Policeman with Lathi

The lathi is an awful thing; or perhaps it is simply found in the hands of awful men. A simple cane rod, it is brutal (and sometimes even lethal) when wielded by Indian policemen.

Let me confess straightaway that I am no big fan of the police in any country. It is an occupation that tends to attract bullies and power-thirsty, machismo-drunk simpletons. This stereotype seems especially true in Inida.

We arrived from Pondicherry at the Chennai bus stand, and were negotiating with the auto drivers to make the short trip to our friend Dhivya’s apartment in Anna Nagar. We were being quoted an outrageous price of 70 rupees by two drivers, who were openly conspiring on the fee, none the less brazenly for doing so in Tamil, a language neither Yoo-Mi or I speak.

As we normally do when insane prices are demanded of us, we tried elsewhere; in this case with two other autos that were passing by and responded to our wave. Both of these drivers had acceded to our offer of 30 rupees for the ride, and were busy persuading us to join them and not the other, when a policeman came running up, screaming and wildly swinging his lathi at one of the drivers. Narrowly dodging one vicious blow, and taking a glancing strike down his back from another, the driver raced into his auto and sped away. All the while, the police officer beat wildly at the back of the auto, maliciously endeavoring to tear at the cloth enclosure with his lathi.

When the first driver had escaped, the policeman turned his rage on the second driver, who was nervously trying to get to his own driver’s seat and escape the scene. But the cop was between him and his auto, and thing were about to get ugly. That’s when we interceded, telling the policeman that we intended to take this auto, that the driver had done nothing wrong, and to please allow us to put our bags inside and be gone. Faced with two interloping foreigners, the policeman backed down, and we made a quick departure.

Why all the hassle? Because the cop was protecting valuable station-side curb space for a particular syndicate of auto drivers, which did not happen to include the drivers we had waved over.
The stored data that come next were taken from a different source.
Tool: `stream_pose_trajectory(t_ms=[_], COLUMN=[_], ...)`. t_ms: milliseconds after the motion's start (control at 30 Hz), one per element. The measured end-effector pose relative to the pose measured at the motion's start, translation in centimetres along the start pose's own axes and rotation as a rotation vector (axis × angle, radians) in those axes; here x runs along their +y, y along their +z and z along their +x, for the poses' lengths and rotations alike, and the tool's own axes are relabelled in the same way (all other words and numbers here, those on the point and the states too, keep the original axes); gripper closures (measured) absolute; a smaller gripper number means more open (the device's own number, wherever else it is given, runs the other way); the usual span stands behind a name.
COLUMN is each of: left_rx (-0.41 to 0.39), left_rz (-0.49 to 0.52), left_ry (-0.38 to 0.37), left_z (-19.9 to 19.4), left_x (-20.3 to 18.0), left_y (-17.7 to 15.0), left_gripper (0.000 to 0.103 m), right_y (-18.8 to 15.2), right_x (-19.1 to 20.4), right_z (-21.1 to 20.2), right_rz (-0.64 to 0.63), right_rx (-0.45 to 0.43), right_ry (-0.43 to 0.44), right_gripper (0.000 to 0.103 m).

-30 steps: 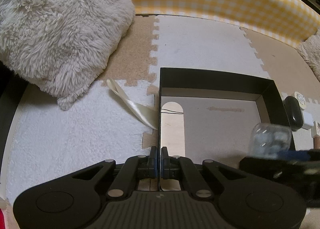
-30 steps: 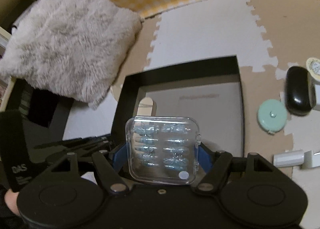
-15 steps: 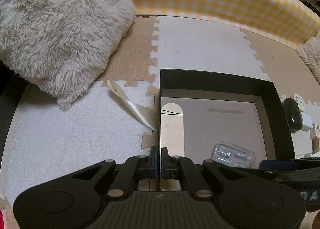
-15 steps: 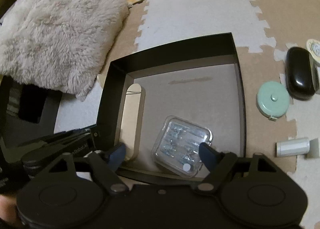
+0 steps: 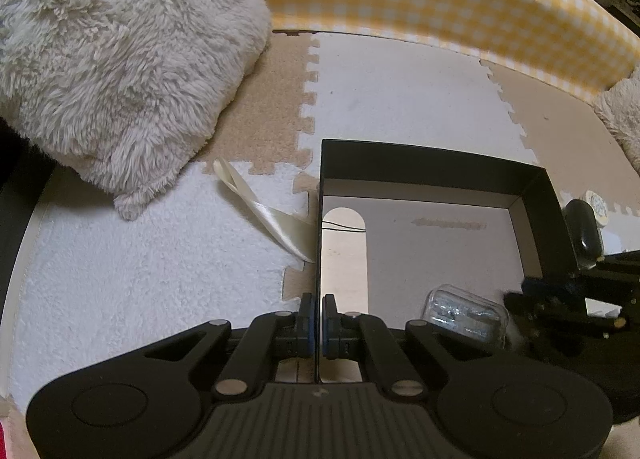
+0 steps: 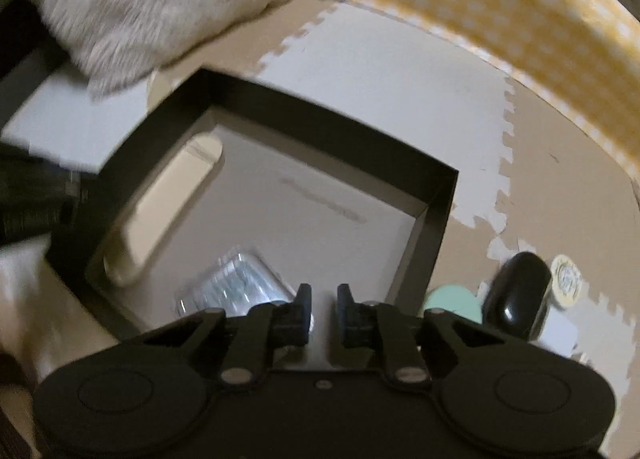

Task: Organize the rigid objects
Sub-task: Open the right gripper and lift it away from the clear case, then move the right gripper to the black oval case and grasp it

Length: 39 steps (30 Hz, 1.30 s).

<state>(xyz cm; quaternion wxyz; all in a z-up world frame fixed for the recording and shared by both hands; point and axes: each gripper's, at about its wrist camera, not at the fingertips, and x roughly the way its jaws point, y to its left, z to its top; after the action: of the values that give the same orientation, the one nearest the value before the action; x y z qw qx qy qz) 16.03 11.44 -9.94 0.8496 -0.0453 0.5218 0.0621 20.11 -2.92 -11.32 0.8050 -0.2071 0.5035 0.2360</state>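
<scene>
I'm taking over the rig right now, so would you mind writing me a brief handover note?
Left gripper: shut on the left wall of the black box, steadying it.
Right gripper: shut and empty, over the box's near edge.
Done: the clear plastic case lies on the box floor, near the front.
Left: the black oval case, mint round tape measure and small round tin sit on the mat right of the box, not yet boxed.

Left tongs [image 5: 319,323]: jaws pinched on the left wall of a black box [image 5: 432,167]. Clear plastic case [image 5: 464,317] lying inside the box, near corner. Cream ribbon [image 5: 260,211] on the foam floor mat [image 5: 400,99], touching the box. Fluffy cushion [image 5: 112,59] far left. Right tongs [image 5: 560,311] at the box's right edge.
</scene>
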Motion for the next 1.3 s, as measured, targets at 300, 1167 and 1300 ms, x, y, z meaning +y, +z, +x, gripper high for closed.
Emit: stream_pose_trajectory(t_ms=[300,1167,1300], left_rx=[0.0,0.0,0.0], left_rz=[-0.002,-0.004,-0.004], left_ry=[-0.002,-0.004,-0.004], left_z=[0.0,0.0,0.0], left_x=[0.1,0.2,0.2], left_y=[0.0,0.0,0.0], left_gripper=[0.1,0.1,0.1], right_y=[0.3,-0.3,-0.3], right_x=[1.0,-1.8,-3.2], right_z=[0.7,-3.8,-5.7], right_rz=[-0.136,0.155,0.197], right_rx=[0.045,-0.05,-0.125], right_ry=[0.016,0.291,0.278], right_gripper=[0.083,0.037,0.019])
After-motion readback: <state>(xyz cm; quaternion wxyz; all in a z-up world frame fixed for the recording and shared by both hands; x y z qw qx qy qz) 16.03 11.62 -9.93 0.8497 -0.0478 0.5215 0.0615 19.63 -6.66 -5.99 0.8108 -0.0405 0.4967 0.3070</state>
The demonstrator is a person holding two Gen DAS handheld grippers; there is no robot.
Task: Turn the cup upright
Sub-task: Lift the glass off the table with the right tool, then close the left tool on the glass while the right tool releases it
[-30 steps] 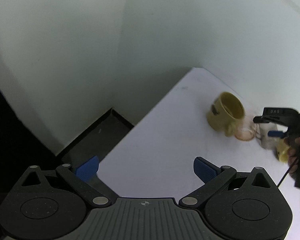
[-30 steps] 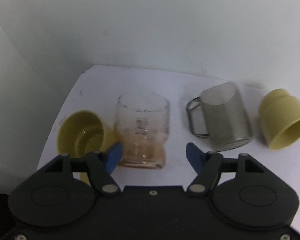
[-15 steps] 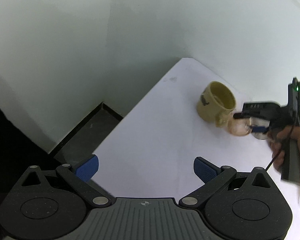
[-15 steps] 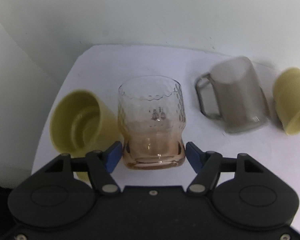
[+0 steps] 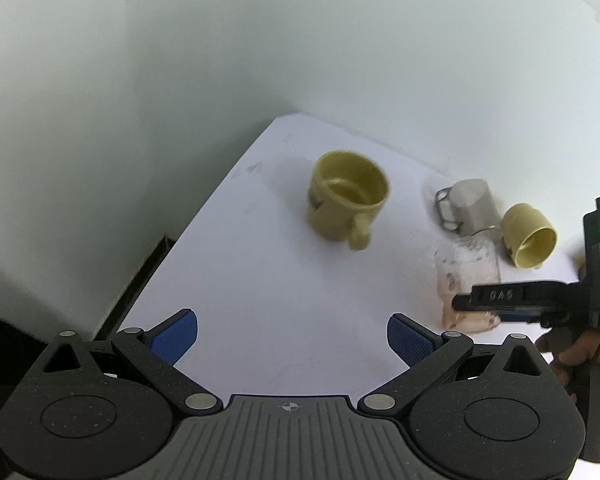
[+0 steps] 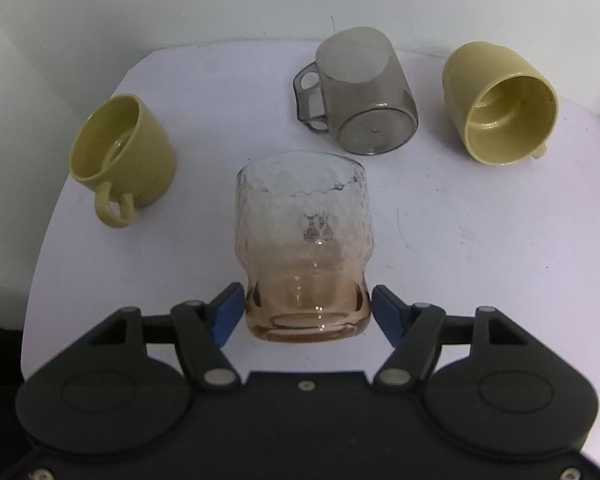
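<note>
A clear glass tumbler with an amber base (image 6: 306, 248) sits between the blue pads of my right gripper (image 6: 307, 312), mouth pointing away from the camera; the pads press its base on both sides. It also shows in the left wrist view (image 5: 466, 276), held by the right gripper (image 5: 496, 304) over the white table (image 5: 280, 280). My left gripper (image 5: 292, 338) is open and empty above the table's near left part.
A yellow mug (image 6: 120, 152) stands upright at the left. A grey translucent mug (image 6: 364, 92) and a second yellow cup (image 6: 500, 104) lie on their sides at the back. White walls close the back and left; the table's left edge drops to a dark floor (image 5: 148, 272).
My right gripper has closed in around the tumbler's base and risen to look down on the table. The left gripper's view has swung right, bringing all the cups into sight.
</note>
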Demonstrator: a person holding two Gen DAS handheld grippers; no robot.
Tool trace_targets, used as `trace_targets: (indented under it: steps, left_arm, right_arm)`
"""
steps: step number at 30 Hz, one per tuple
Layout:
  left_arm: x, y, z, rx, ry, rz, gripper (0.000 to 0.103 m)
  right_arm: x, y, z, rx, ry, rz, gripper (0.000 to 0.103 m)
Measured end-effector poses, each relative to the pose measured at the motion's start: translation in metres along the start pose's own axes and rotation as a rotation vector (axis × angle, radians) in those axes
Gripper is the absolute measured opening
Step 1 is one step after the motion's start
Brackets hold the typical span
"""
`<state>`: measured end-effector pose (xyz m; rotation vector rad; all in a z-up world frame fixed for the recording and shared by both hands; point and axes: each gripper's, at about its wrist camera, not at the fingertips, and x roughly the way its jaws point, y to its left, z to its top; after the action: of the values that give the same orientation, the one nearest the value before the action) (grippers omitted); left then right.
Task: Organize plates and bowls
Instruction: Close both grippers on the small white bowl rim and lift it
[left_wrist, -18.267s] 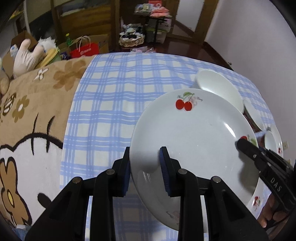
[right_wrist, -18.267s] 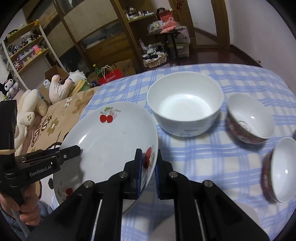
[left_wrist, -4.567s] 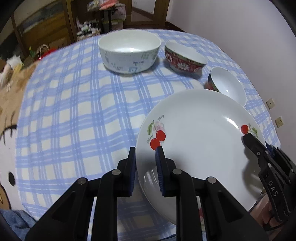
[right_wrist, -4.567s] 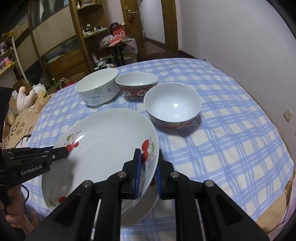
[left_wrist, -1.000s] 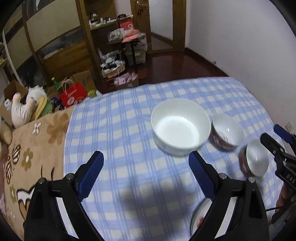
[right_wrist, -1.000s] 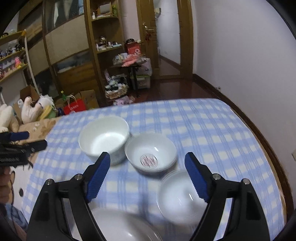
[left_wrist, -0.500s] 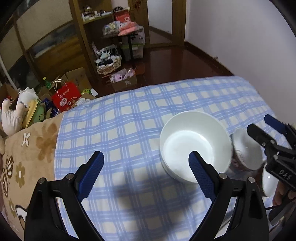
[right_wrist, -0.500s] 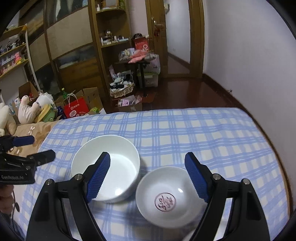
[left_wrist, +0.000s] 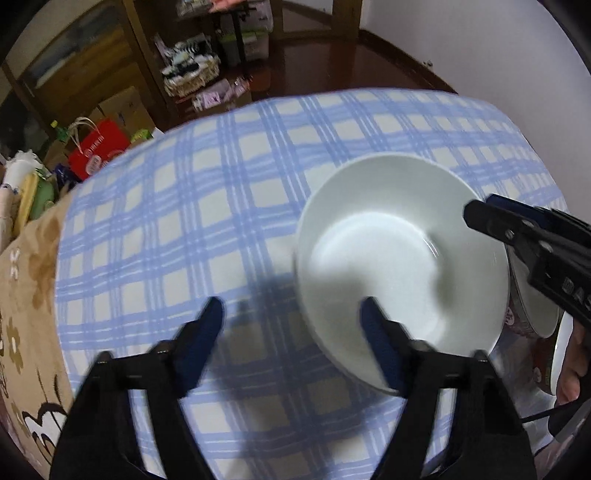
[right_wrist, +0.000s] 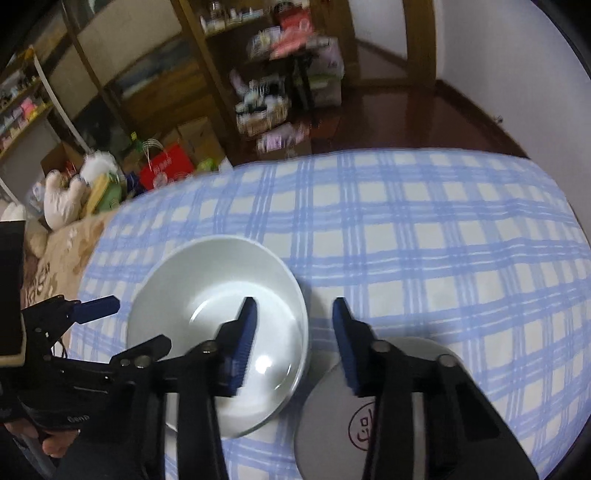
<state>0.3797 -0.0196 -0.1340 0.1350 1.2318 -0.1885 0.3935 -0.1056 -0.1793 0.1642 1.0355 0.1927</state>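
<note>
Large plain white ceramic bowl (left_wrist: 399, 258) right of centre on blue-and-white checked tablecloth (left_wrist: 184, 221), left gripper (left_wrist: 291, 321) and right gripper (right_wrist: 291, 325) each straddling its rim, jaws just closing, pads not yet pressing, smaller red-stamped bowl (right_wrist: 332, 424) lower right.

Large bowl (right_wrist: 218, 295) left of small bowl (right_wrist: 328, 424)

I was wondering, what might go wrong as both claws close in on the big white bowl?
The right claw straddles the big white bowl's rim with the red-marked bowl crowding alongside; they could knock. The left claw, jaws just closing, straddles the opposite rim; uneven grips may tilt or drop the bowl.
</note>
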Motion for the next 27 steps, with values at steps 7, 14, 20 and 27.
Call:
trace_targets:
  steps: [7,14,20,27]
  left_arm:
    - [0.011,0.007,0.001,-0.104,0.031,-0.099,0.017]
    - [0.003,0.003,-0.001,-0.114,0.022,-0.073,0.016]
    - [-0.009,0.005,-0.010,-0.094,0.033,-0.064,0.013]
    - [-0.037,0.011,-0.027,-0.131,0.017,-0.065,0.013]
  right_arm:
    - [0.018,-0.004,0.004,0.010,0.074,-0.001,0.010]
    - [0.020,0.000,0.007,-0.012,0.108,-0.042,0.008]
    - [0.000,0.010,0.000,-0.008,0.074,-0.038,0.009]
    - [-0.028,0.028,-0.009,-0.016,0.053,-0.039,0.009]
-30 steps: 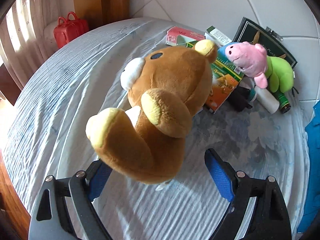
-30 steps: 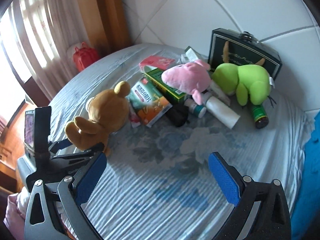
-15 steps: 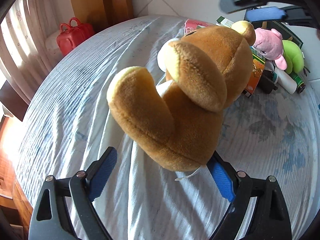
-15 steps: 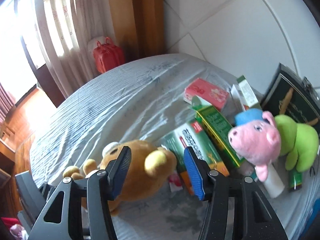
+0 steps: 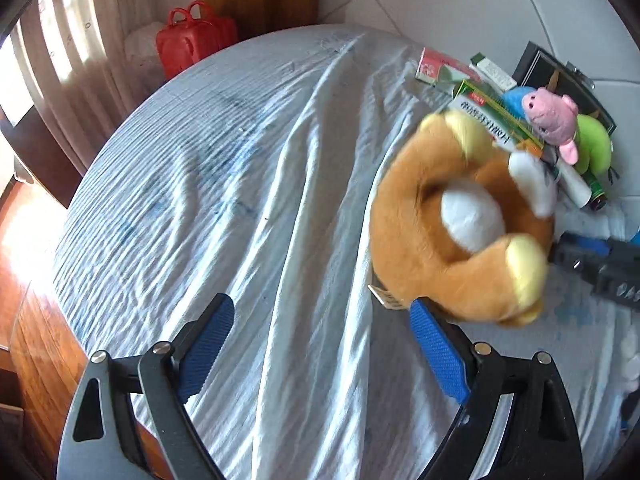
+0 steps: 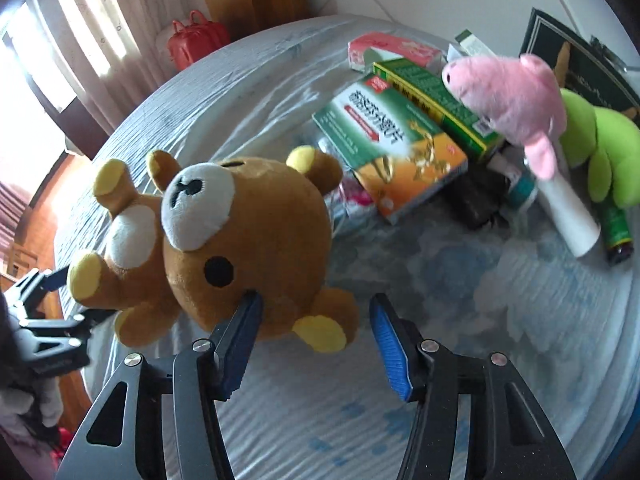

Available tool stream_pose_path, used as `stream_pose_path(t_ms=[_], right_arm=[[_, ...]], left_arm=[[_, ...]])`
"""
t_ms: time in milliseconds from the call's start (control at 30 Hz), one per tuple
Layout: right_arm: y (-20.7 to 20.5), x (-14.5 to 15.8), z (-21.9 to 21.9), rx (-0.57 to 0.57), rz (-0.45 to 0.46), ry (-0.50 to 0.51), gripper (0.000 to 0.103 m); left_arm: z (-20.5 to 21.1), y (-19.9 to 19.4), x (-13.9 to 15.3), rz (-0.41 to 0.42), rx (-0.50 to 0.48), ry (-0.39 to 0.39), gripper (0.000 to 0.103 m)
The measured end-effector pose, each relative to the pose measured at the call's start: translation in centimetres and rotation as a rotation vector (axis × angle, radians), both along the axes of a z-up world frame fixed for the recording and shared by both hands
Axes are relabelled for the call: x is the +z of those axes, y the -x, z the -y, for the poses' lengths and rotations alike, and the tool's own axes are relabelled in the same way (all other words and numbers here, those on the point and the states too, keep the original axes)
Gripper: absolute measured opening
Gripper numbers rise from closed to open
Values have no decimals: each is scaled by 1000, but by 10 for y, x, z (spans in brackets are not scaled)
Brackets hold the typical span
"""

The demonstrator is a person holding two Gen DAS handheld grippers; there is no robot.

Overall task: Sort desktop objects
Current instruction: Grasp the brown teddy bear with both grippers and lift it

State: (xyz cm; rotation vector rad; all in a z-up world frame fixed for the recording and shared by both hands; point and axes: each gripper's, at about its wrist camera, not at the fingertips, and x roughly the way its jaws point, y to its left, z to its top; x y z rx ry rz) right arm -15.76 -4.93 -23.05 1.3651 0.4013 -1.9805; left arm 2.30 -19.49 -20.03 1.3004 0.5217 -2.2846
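sitting at the upper left of the right wrist view, a red bag point(image 6: 196, 38) rests by the curtain point(image 6: 80, 32), beyond the far edge of the striped bedsheet point(image 6: 480, 360). low on the left edge, the left gripper point(image 6: 68, 292) shows as dark metal beside the bear's yellow foot. next, centre-left, the brown teddy bear point(image 6: 248, 240) lies tipped on its side, face toward the camera, white muzzle up. the right gripper point(image 6: 316, 320) sits at the bottom centre with its blue pads parted; the left pad presses the bear's head and one ear hangs in the gap, the right pad clear of it, so nothing is clamped. moving right, the green and orange box point(image 6: 392, 152) lies flat just behind the bear, a long green box point(image 6: 432, 100) and a pink packet point(image 6: 392, 52) beyond it. further right, the pink pig plush point(image 6: 508, 92) leans over the boxes, with the green plush point(image 6: 600, 140) beside it against a dark framed case point(image 6: 580, 64). a white tube point(image 6: 568, 216) and a dark bottle point(image 6: 618, 236) lie below them.

over in the left wrist view, the left gripper point(image 5: 320, 328) sits at the bottom with fingers spread wide over bare sheet, holding nothing. the teddy bear point(image 5: 460, 232) is at the right, blurred, belly showing, just above the right-hand pad; contact with that pad i cannot tell. the right gripper point(image 5: 596, 256) pokes in from the right edge at the bear's far side.
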Motion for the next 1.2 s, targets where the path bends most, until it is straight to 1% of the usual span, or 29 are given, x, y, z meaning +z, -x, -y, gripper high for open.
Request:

They do corruption very differently in India than we do in the United States. As befits their vastly, sprawlingly democratic society, graft pervades all walks of life. Any situation that happens to convey advantage on one person over another offers a suitable opportunity for exploitation. In India, almost anyone with any modicum of authority is potentially empowered. In America, where the national dream is of joining the ranks of the elite and where democracy long ago gave way to the power of money, corruption is reserved for those at the top of the food chain. The Haliburtons, the Bill Frists, the Tom DeLays. America insists that the spoils of power be reserved for the privileged few and exercised on a grand scale. And just as the gains do not fall to the common folk, neither are they burdened by the daily pinch. The average American in victimized by corruption in a far less visible, and therefore seemingly more palatable way. India demands that all share in ritual, either as the extortionists or the extorted.

So it no longer shocking to us that the policeman at the bus stand supplements his salary with meager payoffs from certain auto drivers. But the lathi strike is something I will never become comfortable witnessing. In its primitive, direct, close violence, the lathi involves its user in the brutality in a way which is anachronistic. The trend of the 20th and 21st centuries is to distance the violent from the harsh malevolence of their actions. Technology allows us to injure and kill from great distances, thereby sparing our psyches a more direct emotional investment in the act. The lathi-wielding policeman is afforded no such spiritual balm. He must feel the hatred and generate the violent impulses each time he swings.

The lathi strike is as horribly depressing as any of the sorrowful scenes in this often shockingly poor, frequently desperate country.